By Kim Ji-soo
Culture Editor
``Bibbidi-Bobbidi Boo,'' is the incorrigible sentence uttered by top stars Jang Dong-gun and Rain at the end of a commercial for a local carrier.
At first I thought I had misheard, but after several more viewings of the same commercial, the words just stuck in my ear. It doesn't mean anything, but the words or rather sounds, evocatively ring through my brain from time to time. No wonder; it's a famous song from Disney film ``Cinderella'' used by the company.
Last year, the all girls' group Wonder Girls put out such songs, like "I'm So Hot" and "Nobody Nobody But You." These numbers largely comprise of simple refrains of "I'm So Hot'' and ``Nobody, Nobody But You.'' They were wild hits, with a unique addictiveness of their own. There is another, more recent one: ``Gee,'' by another girls group, Girls' Generation.
As you might have expected, there is a lot of ``Gee'' in the song, making it simple and fun to sing along. The ``Gee'' takes after the Gee in English, for exclamation purposes.
It's not only K-pop. Superstar Beyonce has a similar song titled ``Single Ladies.'' A nice song, but towards the end, it's filled with mind-numbing, and once again, addictive lyrics…``Single Ladies.''
Songs usually provide a lift to our weary hearts, and songs with these repetitive refrains add an extra lift. In the past week, another phrase took the nation by surprise. ``Thank you and love each other.'' They are none other than the last words of Korea's first Cardinal Stephen Kim Sou-hwan, who passed away last Monday at the age of 86.
The simple words of a great spiritual leader rang through our brains, minds and hearts for the past week. Touched by the words and the memories of the late Cardinal, hundreds of thousands of Koreans lined up to pay respect as he lay in state at Myeongdong Cathedral.
The cathedral was where he unwittingly became part of history when he denounced the dictatorship of former President Park Chung-hee in the 1970s, changed the course of the pro-democracy fight when he said in 1987 that the police must first step over him, then the priests and then the nuns before they took away the protesting students who had sought refuge at the cathedral at the height of democracy rallies.
His name, his last words, as well as the words spoken through his life, were like an incantation of hope descending on the gloomy skies over the Korean Peninsula. He was a brutally honest person, who admitted in his 2000 memoir that he constantly wanted to flee from priesthood when he was young; that he sometimes gently touches to feel out the "thicker'' of envelopes that the people donate for mass (this was said in a meeting with church officials in 2005); and who likened himself to an ``idiot.'' His honesty went straight to the heart of many suffering from the latest economic turmoil. We have yet to find another leader who would come forth and speak as honestly as the late Cardinal did.
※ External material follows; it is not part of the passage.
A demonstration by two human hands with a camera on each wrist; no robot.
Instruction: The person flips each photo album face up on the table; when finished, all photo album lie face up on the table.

His courage is well recorded in the tumultuous political history of Korean democracy.
We Koreans living in a much more democratic country than several decades ago take some things for granted. But looking back to those politically turbulent 1970s and 1980s, it must have been no easy job to speak out as he did.
I remember that I spent many days of my freshmen year in 1987 and junior year in 1989 debating whether just to take part in the student boycott of classes to call for democracy, when other friends went out to the streets and joined the demonstrations in Myeongdong.
Thus, to speak out nationally was an action on a whole different level. So, it's natural that people took time out to pay respects to an icon of honesty and courage, and hopefully that the strange pull of his departing words ``Thank you and love each other'' may resonate ― at least longer than those songs ― in the days to come.